◆ Task to carry out:
Copy the listing exactly, please, and keep every picture out of it.

◆ Exercise data:

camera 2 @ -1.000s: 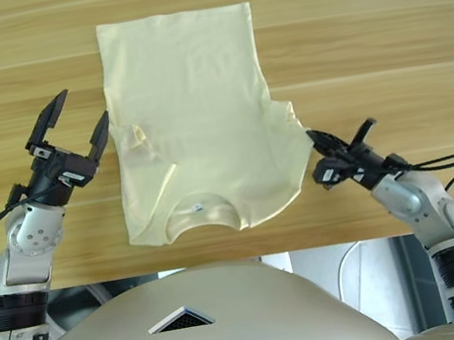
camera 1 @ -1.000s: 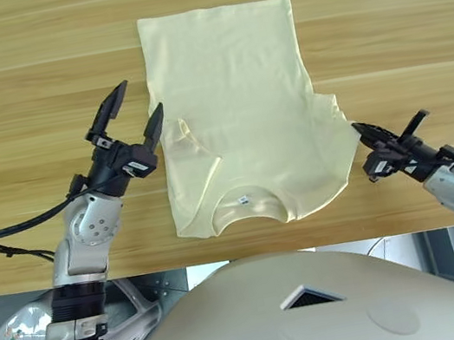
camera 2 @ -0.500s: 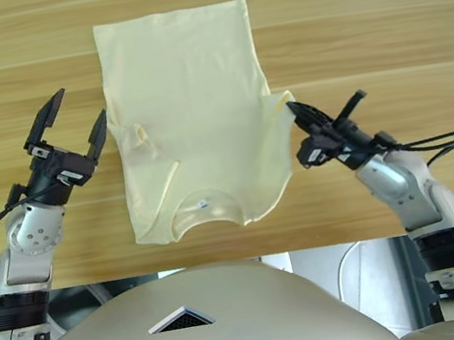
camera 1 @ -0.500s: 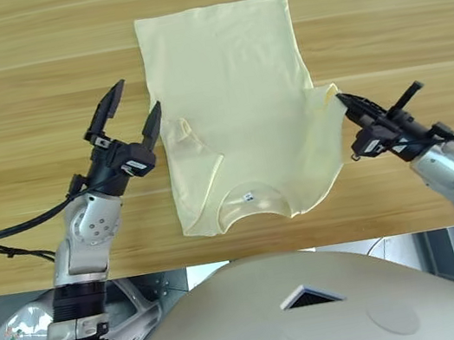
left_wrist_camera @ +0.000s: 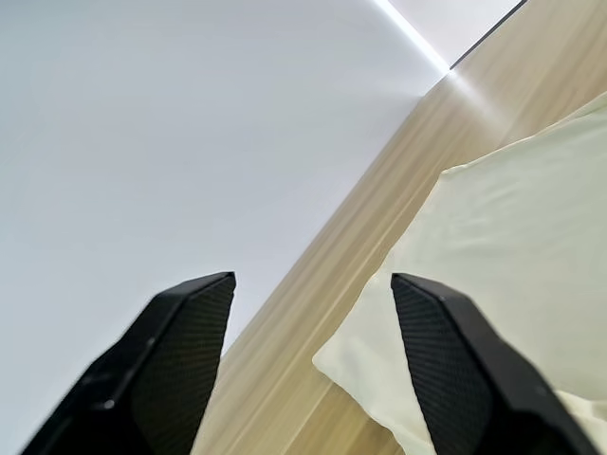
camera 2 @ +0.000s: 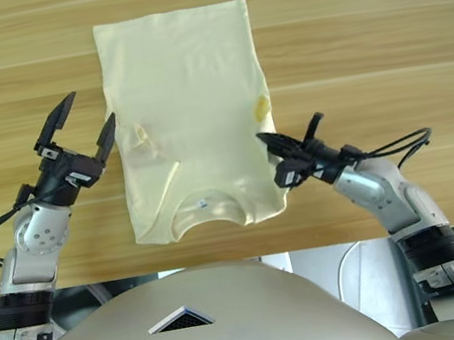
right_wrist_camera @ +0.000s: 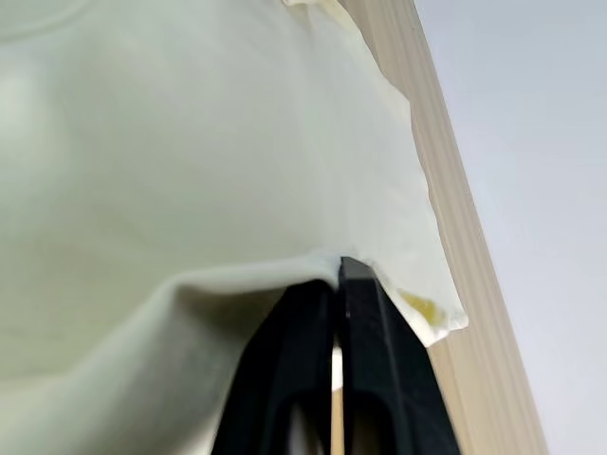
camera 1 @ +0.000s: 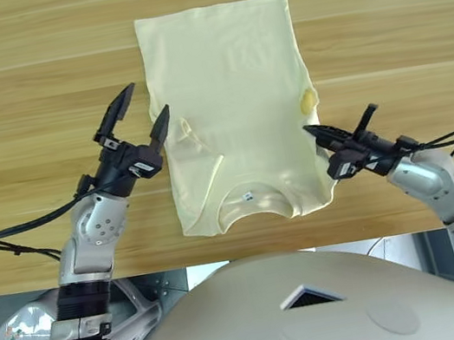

◆ Exercise answer:
camera 2 @ -1.000s: 
camera 1 @ -1.000s: 
camera 2 @ -0.500s: 
camera 1 @ -0.500s: 
left_wrist_camera @ +0.000s: 
camera 2 @ +0.000s: 
right_wrist_camera @ +0.000s: 
camera 1 @ +0.000s: 

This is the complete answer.